Airbus Commercial Boosts Revenue, Plans A330 Rate Hike
Targets ‘Rate 7’ for legacy widebody in 2017
At peak rates delivering ten A330s a month, Airbus plans to raise the current “Rate 6” to seven a month in 2017. (Photo: Airbus)

Airbus’s commercial aircraft division registered an 8 percent rise in revenues last year on higher deliveries of 635 aircraft, including 14 A350 XWBs “in the first year of industrialization,” and the strengthening U.S. dollar, according to Airbus Group chief executive Tom Enders as he reported 2015 annual results in London on Wednesday. This year, the European manufacturer expects to deliver more than 650 aircraft, and to see its backlog increase. “The record order book supports our ramp-up plans and we are driving operational efficiency,” said Enders.


Announcing a 2017 increase in A330 production to seven aircraft a month, the official said the plan confirmed a previous Airbus decision to retain the twin-aisle twinjet in its portfolio. He hopes it will see the company “begin a rebound in the program” and even increase beyond “Rate 7,” having previously varied between six and ten.


Separately, Enders acknowledged that problems with the Pratt & Whitney PW1100G-JM geared-turbofan (GTF) led Airbus to invoke contingency plans established early in the A320neo re-engining program that enabled it to swap 2016 A320neo and ceo production slots without financial penalty. He said he expects “much improved” powerplant deliveries from mid-year, adding that once Pratt resolves “issues” with the GTF “it will be a winner for customers.” Enders also noted that the decision to offer alternative CFM International Leap-1A units provided greater production flexibility and accommodation for engine delays.


Airbus continues preparations for A320neo ramp-up, as the company concentrates on maturity and service readiness for early operations in line with customer expectations, said Enders, who also noted that Airbus will “back-load” deliveries to account for higher production in the year’s second half. Neos will account for less than 20 percent of the year’s A320 family output.


Although the A380 very-large aircraft program broke even last year for the first time, Enders confirmed that delivery of 27 units totalled three below target and that the company expects to deliver a similar level this year. Airbus must work to keep the A380 profitable at the lower rate and “pay attention” to recurring and non-recurring costs, according to the chief executive, who includes Iran among possible new customers. Group chief financial officer Harald Wilhelm said he believes Airbus can maintain A380 profitability in 2016 and 2017, but the company “obviously needs new orders.” Enders confirmed that A380neo re-engining studies continue. However, “there is nothing new to say,” he maintained. “We must concentrate on lowering A380 costs.”

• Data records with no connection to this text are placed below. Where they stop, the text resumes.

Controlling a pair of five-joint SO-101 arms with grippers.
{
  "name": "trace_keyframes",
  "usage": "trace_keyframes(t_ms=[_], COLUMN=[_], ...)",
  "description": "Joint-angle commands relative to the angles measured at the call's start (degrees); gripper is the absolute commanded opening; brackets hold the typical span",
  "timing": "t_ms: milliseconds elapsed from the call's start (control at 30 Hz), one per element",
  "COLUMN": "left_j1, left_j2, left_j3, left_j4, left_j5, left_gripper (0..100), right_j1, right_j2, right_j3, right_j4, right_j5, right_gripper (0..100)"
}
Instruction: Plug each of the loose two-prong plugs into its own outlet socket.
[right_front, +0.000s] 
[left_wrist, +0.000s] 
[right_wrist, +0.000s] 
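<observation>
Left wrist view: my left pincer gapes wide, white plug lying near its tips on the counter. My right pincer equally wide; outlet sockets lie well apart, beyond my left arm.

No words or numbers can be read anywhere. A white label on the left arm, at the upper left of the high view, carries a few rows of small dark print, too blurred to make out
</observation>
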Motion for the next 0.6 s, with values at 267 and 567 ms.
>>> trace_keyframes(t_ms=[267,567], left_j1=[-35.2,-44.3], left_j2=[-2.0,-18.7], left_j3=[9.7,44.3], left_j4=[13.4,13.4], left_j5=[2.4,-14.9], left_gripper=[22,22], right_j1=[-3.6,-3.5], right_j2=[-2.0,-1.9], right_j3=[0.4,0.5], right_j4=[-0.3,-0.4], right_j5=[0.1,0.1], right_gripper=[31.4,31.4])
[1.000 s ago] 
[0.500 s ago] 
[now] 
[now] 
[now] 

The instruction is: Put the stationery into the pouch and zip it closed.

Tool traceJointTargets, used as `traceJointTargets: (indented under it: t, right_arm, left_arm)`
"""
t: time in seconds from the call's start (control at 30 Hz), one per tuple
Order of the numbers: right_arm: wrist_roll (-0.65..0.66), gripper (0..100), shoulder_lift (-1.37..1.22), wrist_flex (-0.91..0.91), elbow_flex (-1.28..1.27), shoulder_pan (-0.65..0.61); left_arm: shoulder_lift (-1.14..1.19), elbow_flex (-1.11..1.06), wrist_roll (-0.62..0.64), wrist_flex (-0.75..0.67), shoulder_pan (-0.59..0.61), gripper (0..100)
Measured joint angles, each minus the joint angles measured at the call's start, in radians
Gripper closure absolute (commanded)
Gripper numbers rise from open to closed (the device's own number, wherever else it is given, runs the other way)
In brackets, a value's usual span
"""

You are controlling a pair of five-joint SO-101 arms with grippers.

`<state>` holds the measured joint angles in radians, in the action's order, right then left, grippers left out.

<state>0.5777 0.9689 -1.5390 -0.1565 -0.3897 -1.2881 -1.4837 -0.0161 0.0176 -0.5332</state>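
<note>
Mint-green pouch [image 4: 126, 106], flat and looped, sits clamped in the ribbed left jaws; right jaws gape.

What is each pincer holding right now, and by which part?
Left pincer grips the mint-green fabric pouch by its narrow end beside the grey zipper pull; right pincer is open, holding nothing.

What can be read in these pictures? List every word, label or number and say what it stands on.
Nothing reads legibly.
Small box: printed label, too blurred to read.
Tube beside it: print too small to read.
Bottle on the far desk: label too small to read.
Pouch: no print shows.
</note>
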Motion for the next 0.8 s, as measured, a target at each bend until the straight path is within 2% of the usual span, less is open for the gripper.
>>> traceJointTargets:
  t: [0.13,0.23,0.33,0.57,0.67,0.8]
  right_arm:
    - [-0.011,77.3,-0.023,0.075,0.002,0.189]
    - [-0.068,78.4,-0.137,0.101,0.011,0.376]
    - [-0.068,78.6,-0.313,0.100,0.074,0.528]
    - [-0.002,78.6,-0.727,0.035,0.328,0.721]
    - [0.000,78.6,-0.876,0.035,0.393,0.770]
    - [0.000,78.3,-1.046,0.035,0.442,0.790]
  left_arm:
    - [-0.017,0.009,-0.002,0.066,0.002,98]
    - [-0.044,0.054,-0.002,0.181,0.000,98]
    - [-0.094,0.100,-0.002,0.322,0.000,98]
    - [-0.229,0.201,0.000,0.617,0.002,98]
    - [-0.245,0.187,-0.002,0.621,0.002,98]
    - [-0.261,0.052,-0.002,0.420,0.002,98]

Finally, the A350 program remains a manufacturing challenge, conceded Enders, as Airbus aims to deliver more than 50 airplanes this year. “I have no reason to doubt [that] can be achieved, but it is bound to be tough," he said. Wilhelm added that he expects to see the program move toward break-even at the end of the decade.


Meanwhile, Airbus continues “a strong focus on supply-chain performance, controlling and reducing [assemblies arriving with] outstanding work, and managing recurring costs,” said Enders. “Suppliers are working hard [and] the problem is hardly ever [just] one,” he noted. “I am optimistic. With cabin suppliers, it can be trivial; you can't deliver an aircraft with no toilet door.”